In this exercise, we will be exploring stream gage height data in Nebraska corresponding to floods occurring there in 2019. First, we will import from the US Counties shapefile we’ve used in lab lessons, filtering it this time for just Nebraska counties. Nebraska’s state FIPS code is 31 (as North Carolina’s was 37).

  1. Read the cb_2018_us_county_20m.shp shapefile into an sf dataframe, filtering records for Nebraska counties (State FIPS = 31)
  2. Reveal the dataset’s coordinate reference system
  3. Plot the records as a map (using mapview or ggplot)
#3. Read in Counties shapefile into an sf dataframe, filtering for just NE counties

# Read and filter shapefile
county_shapefile <- st_read(here("Data", "cb_2018_us_county_20m.shp")) %>%
  filter(STATEFP == "31")
## Reading layer `cb_2018_us_county_20m' from data source 
##   `/home/guest/EDA_Spring2025/Data/cb_2018_us_county_20m.shp' 
##   using driver `ESRI Shapefile'
## Simple feature collection with 3220 features and 9 fields
## Geometry type: MULTIPOLYGON
## Dimension:     XY
## Bounding box:  xmin: -179.1743 ymin: 17.91377 xmax: 179.7739 ymax: 71.35256
## Geodetic CRS:  NAD83
#4. Reveal the CRS of the counties features

st_crs(county_shapefile)
## Coordinate Reference System:
##   User input: NAD83 
##   wkt:
## GEOGCRS["NAD83",
##     DATUM["North American Datum 1983",
##         ELLIPSOID["GRS 1980",6378137,298.257222101,
##             LENGTHUNIT["metre",1]]],
##     PRIMEM["Greenwich",0,
##         ANGLEUNIT["degree",0.0174532925199433]],
##     CS[ellipsoidal,2],
##         AXIS["latitude",north,
##             ORDER[1],
##             ANGLEUNIT["degree",0.0174532925199433]],
##         AXIS["longitude",east,
##             ORDER[2],
##             ANGLEUNIT["degree",0.0174532925199433]],
##     ID["EPSG",4269]]
#5. Plot the data

mapview(county_shapefile)
  1. What is the EPSG code of the Counties dataset?
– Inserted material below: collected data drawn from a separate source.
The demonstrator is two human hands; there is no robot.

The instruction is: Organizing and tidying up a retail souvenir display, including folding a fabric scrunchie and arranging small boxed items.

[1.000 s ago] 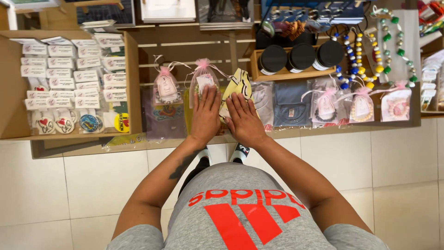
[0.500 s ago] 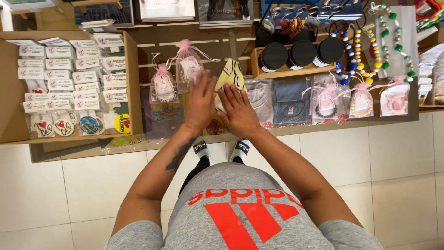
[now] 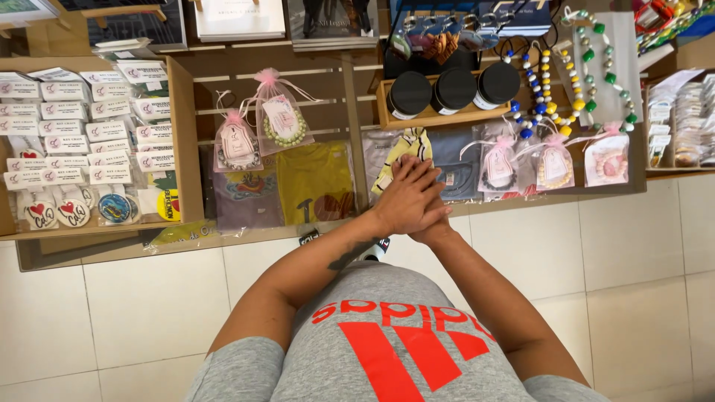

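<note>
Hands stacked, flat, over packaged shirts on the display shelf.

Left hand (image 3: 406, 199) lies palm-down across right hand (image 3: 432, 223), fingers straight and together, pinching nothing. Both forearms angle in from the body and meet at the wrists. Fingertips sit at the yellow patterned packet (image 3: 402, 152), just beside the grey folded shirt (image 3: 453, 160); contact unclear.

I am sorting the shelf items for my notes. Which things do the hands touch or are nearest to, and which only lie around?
At the hands:
left hand
right hand
yellow packet

Lying about:
pink gift bags
black jars
bead necklaces
yellow shirt
keychain cards
</note>
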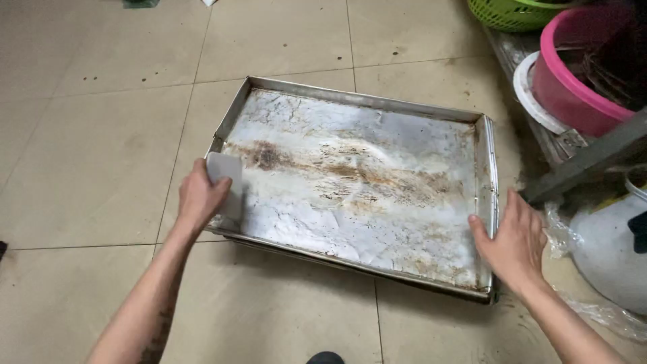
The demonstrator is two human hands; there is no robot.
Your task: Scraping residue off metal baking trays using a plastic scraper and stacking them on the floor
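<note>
1. The tray (357,182), a big metal baking sheet streaked with brown burnt residue, lies flat on the tiled floor (101,155), and I can see the rim of a 2nd tray just under its near edge.
2. My left hand (199,197) is closed around a pale flat scraper (226,183), its blade down on the tray's left end, just beside the darkest stain.
3. My right hand (513,241) is open, fingers spread and pressed against the tray's right rim, gripping nothing.
4. To scrape well, I'd judge the blade should sit at a low angle, pushed in long strokes toward the rust-coloured band in the middle.
5. The right hand should brace firmly, since the tray may slide on the one beneath.
6. A pink tub (579,74) and green basket (512,12) sit well apart at the upper right.
</note>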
Is this a geographic or a projected coordinate reference system? (In other words, does this CRS use angular or planar coordinate units?) To what datum is this CRS associated? (Tip: lookup the EPSG code on https://epsg.io or https://spatialreference.org)

ANSWER: 4269. Geographic — it uses angular units (latitude and longitude in degrees).NAD83 (North American Datum 1983) is the datum associated with the CRS.

Read in gage locations csv as a dataframe, then display the column names it contains

Next we’ll read in some USGS/NWIS gage location data added to the Data/Raw folder. These are in the NWIS_SiteInfo_NE_RAW.csv file.(See NWIS_SiteInfo_NE_RAW.README.txt for more info on this dataset.)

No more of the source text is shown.